What is required:
If a line in the data below holds the word "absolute", copy it.

Supplied data:
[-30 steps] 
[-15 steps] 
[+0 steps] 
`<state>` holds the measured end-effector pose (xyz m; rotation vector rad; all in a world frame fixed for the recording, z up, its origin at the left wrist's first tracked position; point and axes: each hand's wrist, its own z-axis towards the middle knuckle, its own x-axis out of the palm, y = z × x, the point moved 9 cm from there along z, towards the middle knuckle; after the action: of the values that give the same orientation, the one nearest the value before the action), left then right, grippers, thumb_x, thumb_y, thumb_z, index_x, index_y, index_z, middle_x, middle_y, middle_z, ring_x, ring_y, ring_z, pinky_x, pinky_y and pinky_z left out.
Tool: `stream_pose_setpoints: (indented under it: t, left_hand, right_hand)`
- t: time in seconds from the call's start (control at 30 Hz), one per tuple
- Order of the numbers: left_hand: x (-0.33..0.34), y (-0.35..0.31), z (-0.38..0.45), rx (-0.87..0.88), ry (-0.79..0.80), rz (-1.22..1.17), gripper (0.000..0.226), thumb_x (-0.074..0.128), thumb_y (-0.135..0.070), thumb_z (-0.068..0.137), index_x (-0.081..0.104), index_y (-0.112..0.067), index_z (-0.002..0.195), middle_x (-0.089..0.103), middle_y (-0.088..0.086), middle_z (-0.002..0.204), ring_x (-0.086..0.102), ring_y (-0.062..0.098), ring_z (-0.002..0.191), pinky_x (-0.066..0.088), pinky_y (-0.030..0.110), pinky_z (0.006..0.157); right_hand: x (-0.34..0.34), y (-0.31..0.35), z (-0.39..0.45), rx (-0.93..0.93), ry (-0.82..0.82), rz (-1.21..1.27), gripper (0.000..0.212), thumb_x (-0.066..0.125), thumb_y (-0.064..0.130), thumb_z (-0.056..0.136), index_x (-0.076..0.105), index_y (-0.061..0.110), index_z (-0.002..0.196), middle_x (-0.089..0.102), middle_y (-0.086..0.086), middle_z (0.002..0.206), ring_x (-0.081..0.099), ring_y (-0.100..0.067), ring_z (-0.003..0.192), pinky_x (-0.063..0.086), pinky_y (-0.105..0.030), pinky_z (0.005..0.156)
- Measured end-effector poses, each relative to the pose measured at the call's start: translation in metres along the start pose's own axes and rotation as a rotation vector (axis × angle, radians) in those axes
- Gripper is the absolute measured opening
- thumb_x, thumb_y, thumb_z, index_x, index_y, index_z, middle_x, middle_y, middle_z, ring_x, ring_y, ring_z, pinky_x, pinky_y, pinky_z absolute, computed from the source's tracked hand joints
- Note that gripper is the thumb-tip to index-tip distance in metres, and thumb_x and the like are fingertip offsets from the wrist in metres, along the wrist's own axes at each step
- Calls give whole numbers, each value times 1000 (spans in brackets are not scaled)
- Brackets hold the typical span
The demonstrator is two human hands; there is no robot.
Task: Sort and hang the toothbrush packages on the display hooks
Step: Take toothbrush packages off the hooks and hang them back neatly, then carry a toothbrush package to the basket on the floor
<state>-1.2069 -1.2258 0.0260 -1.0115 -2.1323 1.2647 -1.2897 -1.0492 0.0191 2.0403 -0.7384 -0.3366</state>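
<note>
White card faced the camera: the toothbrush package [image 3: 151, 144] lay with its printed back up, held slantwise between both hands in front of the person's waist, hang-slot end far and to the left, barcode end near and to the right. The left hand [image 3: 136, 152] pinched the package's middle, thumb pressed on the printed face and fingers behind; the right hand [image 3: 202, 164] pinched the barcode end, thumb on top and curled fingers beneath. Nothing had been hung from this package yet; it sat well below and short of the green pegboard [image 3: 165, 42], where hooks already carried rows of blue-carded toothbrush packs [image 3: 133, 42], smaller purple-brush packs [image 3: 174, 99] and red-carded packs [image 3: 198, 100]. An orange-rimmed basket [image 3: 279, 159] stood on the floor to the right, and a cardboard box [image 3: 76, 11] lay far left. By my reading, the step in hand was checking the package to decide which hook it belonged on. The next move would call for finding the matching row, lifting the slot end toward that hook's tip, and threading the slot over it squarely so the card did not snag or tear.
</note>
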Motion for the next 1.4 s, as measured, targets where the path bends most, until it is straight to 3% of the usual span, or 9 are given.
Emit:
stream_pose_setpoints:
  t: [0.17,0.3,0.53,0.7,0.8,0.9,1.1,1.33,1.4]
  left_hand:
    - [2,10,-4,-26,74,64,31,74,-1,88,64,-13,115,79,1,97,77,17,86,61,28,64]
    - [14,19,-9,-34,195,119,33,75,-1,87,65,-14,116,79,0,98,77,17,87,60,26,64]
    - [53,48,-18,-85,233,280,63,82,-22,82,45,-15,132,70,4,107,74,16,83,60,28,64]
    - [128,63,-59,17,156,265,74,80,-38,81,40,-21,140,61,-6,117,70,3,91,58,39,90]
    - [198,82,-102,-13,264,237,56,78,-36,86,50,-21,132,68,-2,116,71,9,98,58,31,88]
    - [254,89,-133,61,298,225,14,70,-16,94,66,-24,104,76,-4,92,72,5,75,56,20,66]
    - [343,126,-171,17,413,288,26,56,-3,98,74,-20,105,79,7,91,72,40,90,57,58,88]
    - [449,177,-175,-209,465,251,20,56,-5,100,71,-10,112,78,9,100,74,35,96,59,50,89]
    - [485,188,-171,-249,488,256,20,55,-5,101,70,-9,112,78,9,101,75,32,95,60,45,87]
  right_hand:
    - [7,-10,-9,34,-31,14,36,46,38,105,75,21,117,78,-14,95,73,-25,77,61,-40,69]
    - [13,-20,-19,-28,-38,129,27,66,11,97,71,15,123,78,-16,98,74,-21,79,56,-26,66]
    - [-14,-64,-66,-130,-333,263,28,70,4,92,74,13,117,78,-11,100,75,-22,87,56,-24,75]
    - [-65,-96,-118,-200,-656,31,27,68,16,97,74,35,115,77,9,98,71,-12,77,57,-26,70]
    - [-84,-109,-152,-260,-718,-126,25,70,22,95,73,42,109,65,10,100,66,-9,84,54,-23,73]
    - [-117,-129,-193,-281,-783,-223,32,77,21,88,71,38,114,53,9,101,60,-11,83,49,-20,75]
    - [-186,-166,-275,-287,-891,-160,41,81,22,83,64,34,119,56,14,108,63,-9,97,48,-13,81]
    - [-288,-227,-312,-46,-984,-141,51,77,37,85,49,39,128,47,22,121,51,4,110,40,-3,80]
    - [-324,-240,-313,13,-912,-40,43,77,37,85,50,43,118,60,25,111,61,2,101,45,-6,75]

Written reply:
- Gripper is the absolute measured opening
- thumb_x, thumb_y, thumb_z, index_x, index_y, index_z, middle_x, middle_y, middle_z, ring_x, ring_y, ring_z, pinky_x, pinky_y, pinky_z absolute, computed from the source's tracked hand joints

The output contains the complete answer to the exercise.